One of the greatest epiphanies of my life seems to be that everytime I push past some barrier I have set up inside of myself...I find something new, unexpected...something that empowers me, strengthens me and puts my feet back on flat ground.

As I climbed the stairs of my friends' home yesterday, her husband confessed to being very nervous. I found myself patting his arm and saying "it will be fine". We went into the room where the lighting was best for taking the pictures and shut the door. Then they both talked about how hard it would be for them to do this and how nervous they were. I found that I was suddenly in the exact opposite position I found myself in only hours before. I was comforting and reassuring them. Explaining how I understood completely, as I was very self conscious about my own body...but that we are all much harder on ourselves than we'd ever be on each other. And with that...a light went off in my head.

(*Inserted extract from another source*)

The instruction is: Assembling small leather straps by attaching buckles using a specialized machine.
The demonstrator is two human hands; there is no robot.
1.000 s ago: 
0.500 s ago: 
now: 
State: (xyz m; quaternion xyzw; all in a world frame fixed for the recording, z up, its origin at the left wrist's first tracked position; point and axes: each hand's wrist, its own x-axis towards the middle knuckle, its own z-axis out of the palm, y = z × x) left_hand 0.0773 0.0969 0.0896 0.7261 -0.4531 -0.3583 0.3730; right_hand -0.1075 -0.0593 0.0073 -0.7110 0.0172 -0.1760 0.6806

It didn't matter that I think my friends are beautiful. It didn't matter that I felt I didn't measure up to that beauty and that I lament my body's descent into middle age. Because here they were, talking about themselves the way I talk about my own self. His wife addressed me, "remember when we were young and hot? But we didn't know it and we thought we were fat?"

I laughed. Yes, I remember clearly the beautiful body I'd had as a teenager and young adult. But I'd covered it up in huge t-shirts because I was ashamed of how "fat" I imagined I was. We all laughed together reminiscing about it...and it occurred to me that when I'm sixty, I'll probably be thinking the same thing about the body I had at 40. What a funny bunch we humans are.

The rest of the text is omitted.